*** Stored data ***
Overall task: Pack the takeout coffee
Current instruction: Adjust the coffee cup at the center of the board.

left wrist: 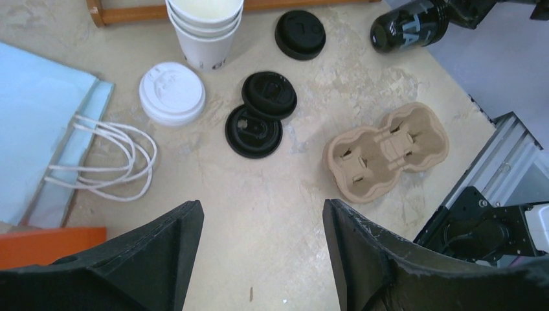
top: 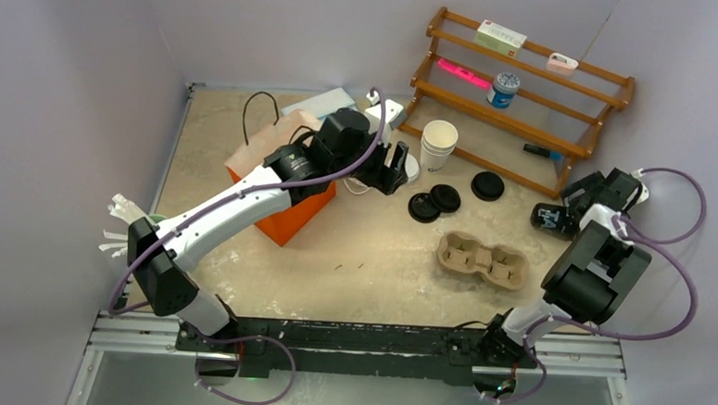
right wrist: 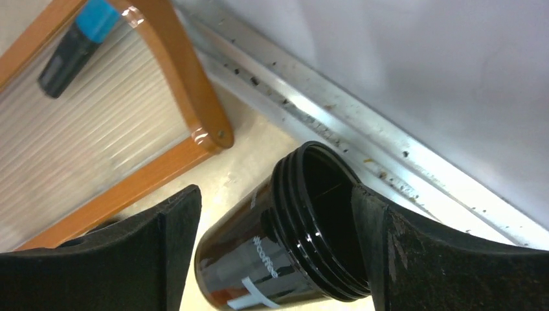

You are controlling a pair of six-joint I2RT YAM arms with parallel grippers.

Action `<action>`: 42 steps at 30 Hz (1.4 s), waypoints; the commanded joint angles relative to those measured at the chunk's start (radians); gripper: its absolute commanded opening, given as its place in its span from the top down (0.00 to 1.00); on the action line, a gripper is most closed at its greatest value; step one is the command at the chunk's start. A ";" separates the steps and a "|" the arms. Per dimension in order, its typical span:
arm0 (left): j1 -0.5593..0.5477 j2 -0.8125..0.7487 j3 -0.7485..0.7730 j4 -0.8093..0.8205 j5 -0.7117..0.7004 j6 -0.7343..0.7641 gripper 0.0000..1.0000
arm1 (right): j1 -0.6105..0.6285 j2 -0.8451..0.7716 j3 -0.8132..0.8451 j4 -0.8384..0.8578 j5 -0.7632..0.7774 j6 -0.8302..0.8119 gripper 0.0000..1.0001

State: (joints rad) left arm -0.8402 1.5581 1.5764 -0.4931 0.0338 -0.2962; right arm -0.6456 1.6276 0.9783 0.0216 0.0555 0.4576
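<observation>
Nothing packed yet. I'm straddling tipped black cup (right wrist: 285, 253), right of pulp carrier (top: 482, 260), right gripper (right wrist: 275, 197) spread, not clamping. Three black lids (top: 445, 198) lying behind carrier. My left gripper (left wrist: 262, 214) hanging open, holding nothing.

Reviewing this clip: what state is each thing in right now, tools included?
Black cup: on its side, no lid on.
Left tool: open, empty.
Right tool: open, straddling the cup.
Paired black lids: lying flat, overlapping.
Lone black lid: flat, apart from the pair.
White lid: flat, on no cup.
White cups: stacked, upright.
Carrier: both wells empty.
</observation>
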 commanded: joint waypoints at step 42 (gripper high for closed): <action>-0.016 -0.321 -0.337 0.103 -0.031 0.025 0.29 | 0.220 -0.334 0.199 -0.407 -0.148 -0.072 1.00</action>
State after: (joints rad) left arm -0.8532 1.2858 1.2835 -0.4385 0.0132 -0.2764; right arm -0.5709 1.3609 1.0260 -0.2344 -0.1860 0.4561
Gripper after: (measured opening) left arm 0.710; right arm 0.028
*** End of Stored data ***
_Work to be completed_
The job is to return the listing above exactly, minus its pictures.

_Result_
Overall task: Pack the takeout coffee
Current instruction: Adjust the coffee cup at the center of the board.

left wrist: 
top: 
right wrist: 

You are controlling a pair of six-joint I2RT YAM arms with parallel grippers.

Action `<action>`: 42 steps at 30 Hz (1.4 s), waypoints; the commanded joint angles relative to those measured at the chunk's start (radians); gripper: its absolute commanded opening, given as its place in its span from the top down (0.00 to 1.00); on the action line, a gripper is most closed at its greatest value; step one is the command at the chunk's start. A ";" separates the steps and a "|" the arms. Per dimension in order, its typical span:
arm0 (left): j1 -0.5593..0.5477 j2 -0.8125..0.7487 j3 -0.7485..0.7730 j4 -0.8093..0.8205 j5 -0.7117..0.7004 j6 -0.7343..0.7641 gripper 0.0000..1.0000
arm1 (right): j1 -0.6105..0.6285 j2 -0.8451..0.7716 j3 -0.8132..0.8451 j4 -0.8384..0.8578 j5 -0.7632..0.7774 j6 -0.8302..0.8119 gripper 0.0000..1.0001

State: (joints rad) left arm -0.8402 1.5581 1.5764 -0.4931 0.0338 -0.2962; right arm -0.6456 1.6276 0.9783 0.0216 0.0555 0.4576
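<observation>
Nothing packed yet. I'm straddling tipped black cup (right wrist: 285, 253), right of pulp carrier (top: 482, 260), right gripper (right wrist: 275, 197) spread, not clamping. Three black lids (top: 445, 198) lying behind carrier. My left gripper (left wrist: 262, 214) hanging open, holding nothing.

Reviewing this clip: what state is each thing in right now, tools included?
Black cup: on its side, no lid on.
Left tool: open, empty.
Right tool: open, straddling the cup.
Paired black lids: lying flat, overlapping.
Lone black lid: flat, apart from the pair.
White lid: flat, on no cup.
White cups: stacked, upright.
Carrier: both wells empty.
</observation>
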 commanded: joint waypoints at step 42 (gripper high for closed): <action>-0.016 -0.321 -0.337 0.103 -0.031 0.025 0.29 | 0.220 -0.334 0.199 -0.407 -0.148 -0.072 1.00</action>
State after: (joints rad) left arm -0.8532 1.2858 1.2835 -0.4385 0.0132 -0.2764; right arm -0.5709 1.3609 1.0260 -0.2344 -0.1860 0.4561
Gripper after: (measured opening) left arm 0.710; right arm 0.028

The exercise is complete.